Which lines of the data include the string "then"? List them all.

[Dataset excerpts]

= Beginning of Section =

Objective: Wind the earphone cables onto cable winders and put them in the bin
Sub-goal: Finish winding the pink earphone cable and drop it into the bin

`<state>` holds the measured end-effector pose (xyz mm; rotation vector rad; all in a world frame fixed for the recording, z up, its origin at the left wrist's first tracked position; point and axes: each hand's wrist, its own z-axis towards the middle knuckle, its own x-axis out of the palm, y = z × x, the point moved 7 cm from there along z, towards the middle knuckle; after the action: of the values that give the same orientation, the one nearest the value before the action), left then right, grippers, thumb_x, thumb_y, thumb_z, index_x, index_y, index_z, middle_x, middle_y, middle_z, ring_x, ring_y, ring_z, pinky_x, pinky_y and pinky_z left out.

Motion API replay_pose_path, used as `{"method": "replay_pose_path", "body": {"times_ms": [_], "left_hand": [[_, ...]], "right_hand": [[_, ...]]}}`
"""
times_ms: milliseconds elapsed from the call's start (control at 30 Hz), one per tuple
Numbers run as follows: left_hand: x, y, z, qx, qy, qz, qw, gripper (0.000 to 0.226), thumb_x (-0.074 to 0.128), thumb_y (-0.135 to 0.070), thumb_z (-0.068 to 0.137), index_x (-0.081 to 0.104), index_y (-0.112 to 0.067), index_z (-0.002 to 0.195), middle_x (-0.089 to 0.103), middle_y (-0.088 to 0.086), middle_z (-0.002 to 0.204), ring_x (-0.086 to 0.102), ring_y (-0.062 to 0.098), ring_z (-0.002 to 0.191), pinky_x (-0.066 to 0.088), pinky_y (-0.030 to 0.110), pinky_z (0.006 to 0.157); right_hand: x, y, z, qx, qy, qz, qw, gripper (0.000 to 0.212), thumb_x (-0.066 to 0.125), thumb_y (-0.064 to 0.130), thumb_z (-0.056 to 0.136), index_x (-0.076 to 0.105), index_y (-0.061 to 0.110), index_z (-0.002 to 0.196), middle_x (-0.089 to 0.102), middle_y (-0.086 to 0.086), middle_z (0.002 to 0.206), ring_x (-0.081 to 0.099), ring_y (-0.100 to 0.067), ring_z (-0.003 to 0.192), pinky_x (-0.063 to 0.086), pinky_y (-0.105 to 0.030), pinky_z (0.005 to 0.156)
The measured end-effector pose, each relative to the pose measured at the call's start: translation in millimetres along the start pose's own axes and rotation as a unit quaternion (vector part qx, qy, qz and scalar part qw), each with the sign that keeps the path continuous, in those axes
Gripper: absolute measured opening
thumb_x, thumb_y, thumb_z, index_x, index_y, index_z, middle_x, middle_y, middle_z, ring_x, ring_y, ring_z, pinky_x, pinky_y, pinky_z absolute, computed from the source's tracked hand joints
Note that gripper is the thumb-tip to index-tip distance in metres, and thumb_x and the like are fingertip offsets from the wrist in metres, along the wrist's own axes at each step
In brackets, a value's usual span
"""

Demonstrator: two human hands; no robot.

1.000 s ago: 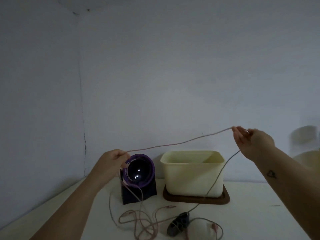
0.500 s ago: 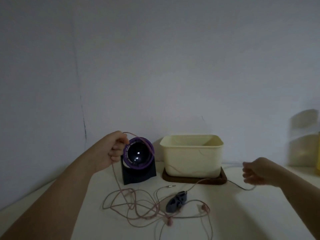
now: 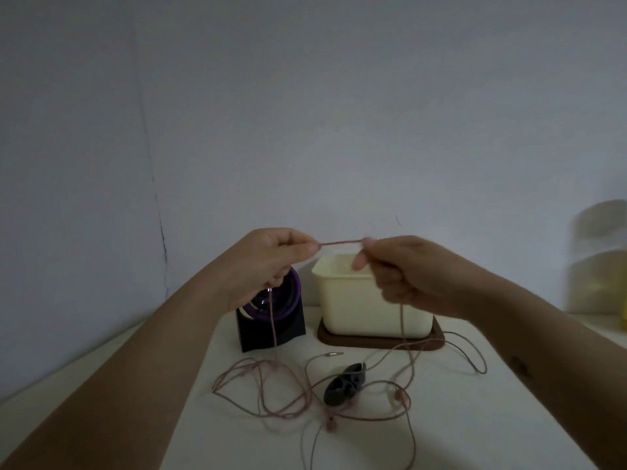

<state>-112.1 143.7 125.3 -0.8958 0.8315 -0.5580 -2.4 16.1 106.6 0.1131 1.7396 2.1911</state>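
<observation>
Nearest us, on the pale table [image 3: 475,418], there's a loose sprawl of pink earphone cable [image 3: 339,243], with loops running from eight o'clock round to three o'clock of the dark grey cable winder [image 3: 344,385]. The winder lies flat mid-table. Strands pass right beside it, and I can't tell whether any is wrapped on it. One earbud [image 3: 330,425] lies at its six o'clock, another [image 3: 400,396] at its three o'clock, and the metal plug [image 3: 334,353] sits just past it at twelve.

Now the hands, both raised above the table and close together. The left hand [image 3: 271,262] pinches the cable between thumb and forefinger with the other fingers curled in, and a strand drops straight down from under it to the tangle. The right hand [image 3: 403,273] is curled too, nipping the cable at its fingertips, and a second strand hangs from beneath it. Between the two pinches a short stretch of cable runs taut and level.

Behind them, at the winder's one o'clock, the cream bin [image 3: 369,300] stands open-topped on a dark brown tray [image 3: 380,342]. At eleven o'clock sits a dark block [image 3: 268,334] holding a purple ring round a glossy ball, its top hidden by the left hand. Far off at three o'clock is a blurred yellowish shape [image 3: 600,276] against the plain wall [image 3: 305,113].
</observation>
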Motion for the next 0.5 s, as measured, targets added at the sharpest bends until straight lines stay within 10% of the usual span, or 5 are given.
{"method": "replay_pose_path", "body": {"times_ms": [133, 267, 500], "left_hand": [[-40.5, 26.2, -0.7, -0.024, -0.109, 0.002, 0.994, 0.009, 0.061, -0.010, 0.091, 0.068, -0.016, 0.093, 0.050, -0.009, 0.056, 0.033, 0.007, 0.050, 0.033, 0.020, 0.052], [-81.4, 41.8, -2.2, -0.024, -0.234, -0.038, 0.971, 0.012, 0.060, -0.007, 0.091, 0.068, -0.016, 0.091, 0.045, -0.007, 0.058, 0.036, 0.008, 0.049, 0.035, 0.023, 0.056], [-110.6, 53.6, -7.2, -0.026, -0.325, -0.071, 0.943, 0.016, 0.060, -0.028, 0.094, 0.067, -0.014, 0.092, 0.042, -0.005, 0.056, 0.041, 0.006, 0.046, 0.048, 0.022, 0.062]], "right_hand": [[-84.9, -5.8, -3.5, -0.049, -0.227, 0.088, 0.969, 0.037, 0.036, 0.025, 0.102, 0.058, 0.010, 0.077, 0.025, 0.007, 0.046, 0.018, -0.006, 0.036, 0.015, -0.017, 0.036], [-159.3, -15.3, -40.0, -0.042, -0.480, -0.086, 0.872, 0.034, 0.040, 0.026, 0.100, 0.064, 0.010, 0.083, 0.044, 0.001, 0.061, 0.035, -0.012, 0.046, 0.027, -0.024, 0.044], [-205.4, -57.1, -75.4, 0.026, -0.575, -0.267, 0.773, 0.037, 0.034, 0.028, 0.098, 0.066, 0.017, 0.083, 0.061, -0.015, 0.092, 0.055, -0.034, 0.085, 0.039, -0.037, 0.074]]}}
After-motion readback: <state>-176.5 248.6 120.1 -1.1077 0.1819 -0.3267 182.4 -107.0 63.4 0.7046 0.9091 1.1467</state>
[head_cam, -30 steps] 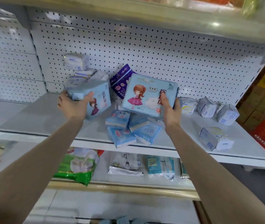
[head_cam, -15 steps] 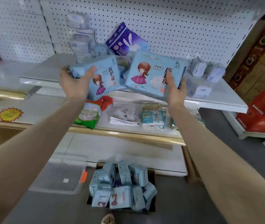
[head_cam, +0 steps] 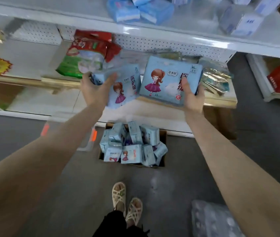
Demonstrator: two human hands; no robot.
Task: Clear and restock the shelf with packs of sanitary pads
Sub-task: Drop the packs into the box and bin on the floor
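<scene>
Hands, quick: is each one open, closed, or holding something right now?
Left hand: holding the smaller blue pad pack.
Right hand: holding the larger blue pad pack.

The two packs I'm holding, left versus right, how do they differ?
The left pack looks narrower, tilted on end; the right pack is wider, lying lengthwise. The left hand holds its pack's top corner, the right hand its pack's bottom corner. Both are pale blue with a cartoon girl.

left pack [head_cam: 122, 86] sits in the fingers of the left hand [head_cam: 94, 90], right pack [head_cam: 166, 79] just beside it in the right hand [head_cam: 192, 98]; box [head_cam: 163, 134] on the floor [head_cam: 178, 185] below the fingers.
</scene>
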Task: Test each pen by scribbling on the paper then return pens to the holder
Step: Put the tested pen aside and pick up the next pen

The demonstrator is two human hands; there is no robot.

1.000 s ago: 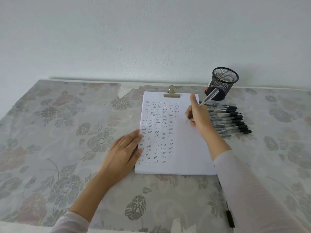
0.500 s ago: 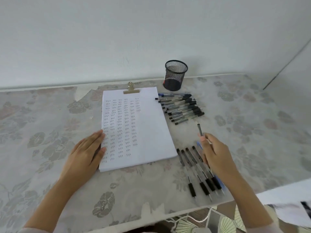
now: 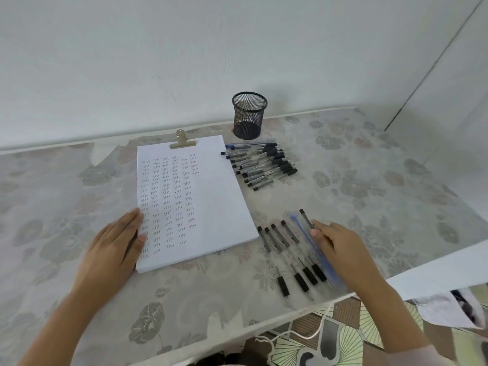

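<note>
The left hand lies flat and open on the counter, palm down, its fingertips resting on the left edge of the paper. The paper is a thick white stack held at the top by a brass-coloured clip, and columns of small scribbles fill its left half.

Over on the right, the right hand is down among the near row of pens, just off the paper's lower right corner and close to the counter's front edge. Those pens lie side by side, dark grips toward the person. A fingertip touches one dark-ended pen that pokes out beyond the fingers, with a blue pen just beside it. The motion blur here is heavy. Whether the right hand pinches that pen or only lies over it cannot be told.

Farther back, a bunch of pens lies fanned on the counter just right of the paper's top corner. Beyond that bunch the holder, a black mesh cup, stands upright near the wall, apart from both hands.

Past the counter's front edge, a patterned floor and a white cord show below.
</note>
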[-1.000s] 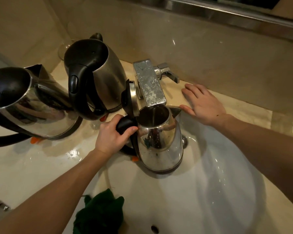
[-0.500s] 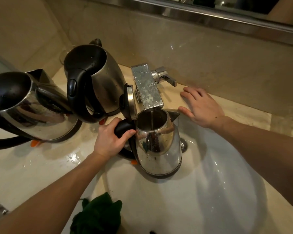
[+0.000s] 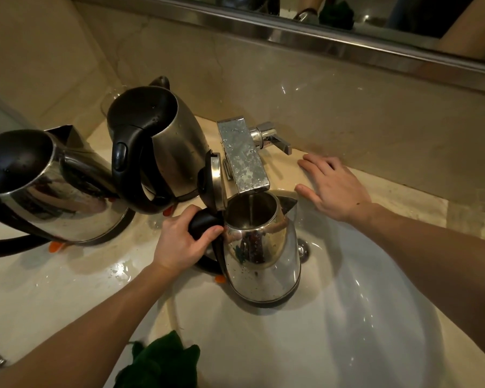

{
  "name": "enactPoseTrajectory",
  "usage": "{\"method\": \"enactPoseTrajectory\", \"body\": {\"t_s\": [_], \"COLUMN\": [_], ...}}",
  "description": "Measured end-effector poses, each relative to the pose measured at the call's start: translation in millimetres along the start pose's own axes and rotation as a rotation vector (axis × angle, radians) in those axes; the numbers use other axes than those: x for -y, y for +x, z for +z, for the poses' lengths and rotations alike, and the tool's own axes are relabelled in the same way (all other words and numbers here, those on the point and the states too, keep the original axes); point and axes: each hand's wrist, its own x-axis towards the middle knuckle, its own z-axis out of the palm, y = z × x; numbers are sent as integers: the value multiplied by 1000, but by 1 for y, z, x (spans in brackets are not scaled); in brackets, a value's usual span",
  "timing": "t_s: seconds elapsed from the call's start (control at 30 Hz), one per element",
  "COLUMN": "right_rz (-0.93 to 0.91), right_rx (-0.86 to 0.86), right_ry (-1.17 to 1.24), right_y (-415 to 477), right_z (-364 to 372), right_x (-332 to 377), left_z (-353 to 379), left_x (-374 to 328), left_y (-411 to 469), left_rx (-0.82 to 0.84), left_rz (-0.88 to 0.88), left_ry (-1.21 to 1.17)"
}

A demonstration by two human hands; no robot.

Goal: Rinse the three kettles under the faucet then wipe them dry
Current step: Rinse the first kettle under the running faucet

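**1 kettle (image 3: 260,264) under the faucet (image 3: 245,161), 2 on the desk (image 3: 39,289)**

The left hand (image 3: 184,242) grasps the kettle's black handle (image 3: 205,224) from the left, fingers wrapped round its top. The kettle is upright at the far-left side of the white sink (image 3: 347,331), directly below the spout. Its lid (image 3: 214,180) is flipped up and a thin stream of water (image 3: 251,208) falls into the open mouth. The body is shiny steel, speckled with drops, above a black base. The right hand (image 3: 336,189) lies released, flat on the desk just right of the faucet. The middle kettle (image 3: 165,141) and left kettle (image 3: 48,186) stand further left.
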Motion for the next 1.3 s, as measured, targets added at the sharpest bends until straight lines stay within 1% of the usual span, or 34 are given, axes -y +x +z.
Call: {"method": "enactPoseTrajectory", "body": {"t_s": [0.73,1.3], "right_rz": [25,37], "right_rx": [10,13], "right_ry": [-35,-31], "right_y": [-1,0], "right_z": [-4,-3], "right_x": [5,5], "left_z": [2,3], "left_x": [7,8], "left_y": [1,0], "left_rx": [-19,-49], "left_rz": [39,43], "left_ry": [-26,38]}}
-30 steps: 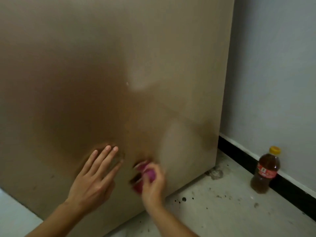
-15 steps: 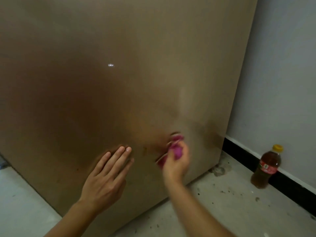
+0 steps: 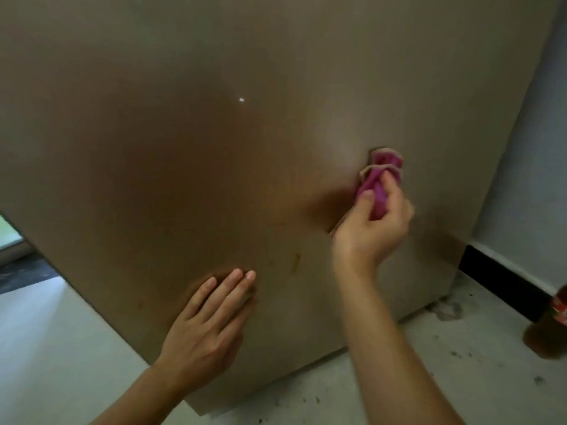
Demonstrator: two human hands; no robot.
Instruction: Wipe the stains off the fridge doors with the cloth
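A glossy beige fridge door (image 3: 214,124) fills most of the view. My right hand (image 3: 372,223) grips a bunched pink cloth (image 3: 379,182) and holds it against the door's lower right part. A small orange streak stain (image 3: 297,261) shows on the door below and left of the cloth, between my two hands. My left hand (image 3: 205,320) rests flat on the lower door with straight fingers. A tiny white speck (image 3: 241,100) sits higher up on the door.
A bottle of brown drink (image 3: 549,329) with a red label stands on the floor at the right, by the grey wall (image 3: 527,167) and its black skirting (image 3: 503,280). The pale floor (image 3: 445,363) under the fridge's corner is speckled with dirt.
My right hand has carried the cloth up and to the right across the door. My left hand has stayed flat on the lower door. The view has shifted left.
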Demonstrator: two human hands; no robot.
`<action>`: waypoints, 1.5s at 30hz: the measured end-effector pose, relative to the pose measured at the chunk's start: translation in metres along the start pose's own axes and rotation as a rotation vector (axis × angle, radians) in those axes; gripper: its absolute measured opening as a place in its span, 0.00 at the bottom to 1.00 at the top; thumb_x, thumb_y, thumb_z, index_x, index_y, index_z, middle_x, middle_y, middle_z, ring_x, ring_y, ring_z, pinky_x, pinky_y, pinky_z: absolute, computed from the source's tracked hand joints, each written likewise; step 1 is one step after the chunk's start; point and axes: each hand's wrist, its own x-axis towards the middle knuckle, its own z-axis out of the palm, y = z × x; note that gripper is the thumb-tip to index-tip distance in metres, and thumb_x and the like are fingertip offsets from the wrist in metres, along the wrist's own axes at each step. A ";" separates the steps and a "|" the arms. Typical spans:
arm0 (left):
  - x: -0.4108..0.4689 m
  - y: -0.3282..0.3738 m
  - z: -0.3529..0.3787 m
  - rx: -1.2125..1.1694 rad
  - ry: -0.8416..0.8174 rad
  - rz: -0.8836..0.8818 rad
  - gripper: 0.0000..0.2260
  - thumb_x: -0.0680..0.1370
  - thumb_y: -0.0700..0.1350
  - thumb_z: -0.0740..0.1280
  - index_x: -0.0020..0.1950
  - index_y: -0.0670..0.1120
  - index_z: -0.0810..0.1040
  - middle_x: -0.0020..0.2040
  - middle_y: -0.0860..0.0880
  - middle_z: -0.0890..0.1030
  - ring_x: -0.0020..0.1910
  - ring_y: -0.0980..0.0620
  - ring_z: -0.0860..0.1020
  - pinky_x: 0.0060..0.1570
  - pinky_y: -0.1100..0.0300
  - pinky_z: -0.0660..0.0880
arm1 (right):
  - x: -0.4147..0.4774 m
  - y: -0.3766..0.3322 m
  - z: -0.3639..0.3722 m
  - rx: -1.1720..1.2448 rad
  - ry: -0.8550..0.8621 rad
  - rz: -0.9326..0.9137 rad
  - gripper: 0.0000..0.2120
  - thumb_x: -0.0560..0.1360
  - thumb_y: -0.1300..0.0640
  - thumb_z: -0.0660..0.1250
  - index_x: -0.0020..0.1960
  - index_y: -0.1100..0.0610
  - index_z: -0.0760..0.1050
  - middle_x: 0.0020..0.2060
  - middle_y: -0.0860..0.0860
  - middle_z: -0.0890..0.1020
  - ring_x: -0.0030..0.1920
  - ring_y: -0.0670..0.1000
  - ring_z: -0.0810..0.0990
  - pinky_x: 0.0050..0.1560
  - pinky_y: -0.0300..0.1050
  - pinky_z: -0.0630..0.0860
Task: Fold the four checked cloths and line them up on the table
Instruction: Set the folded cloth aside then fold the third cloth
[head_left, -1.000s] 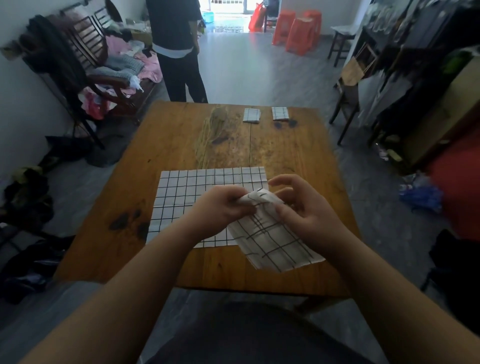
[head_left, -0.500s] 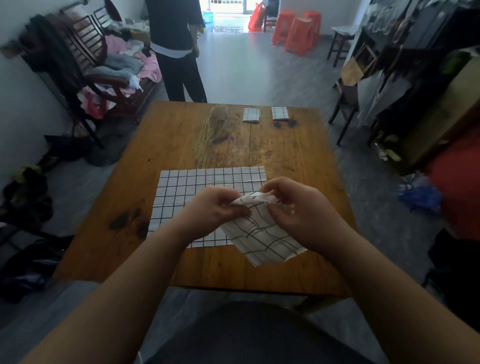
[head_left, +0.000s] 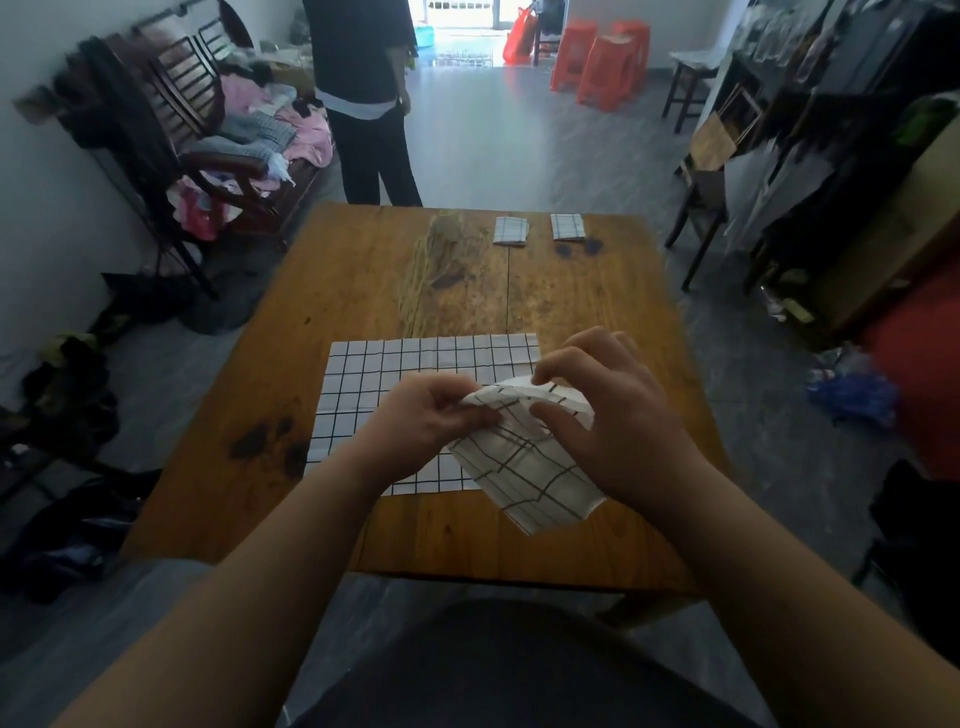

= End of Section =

● **Solution below**:
`<state>` holds the measured end-effector pose (xyz mm; rotation vector rad; all in a world frame fixed for the recording, z up, its origin at the left wrist's first tracked position; point and axes: each hand's wrist, its own z-axis towards the middle knuckle, its own x-axis out of the palm, y = z × x, the point moved 7 cm from there along z, towards the middle knuckle; after the action: of the values that give the same orientation, the one nearest the value before the action), left then right, grippers, thumb_x, thumb_y, thumb_z, index_x, index_y, index_z, middle_x, middle_y, middle_z, ring_x, ring_y, ring_z, pinky_x, pinky_y and pinky_z left out.
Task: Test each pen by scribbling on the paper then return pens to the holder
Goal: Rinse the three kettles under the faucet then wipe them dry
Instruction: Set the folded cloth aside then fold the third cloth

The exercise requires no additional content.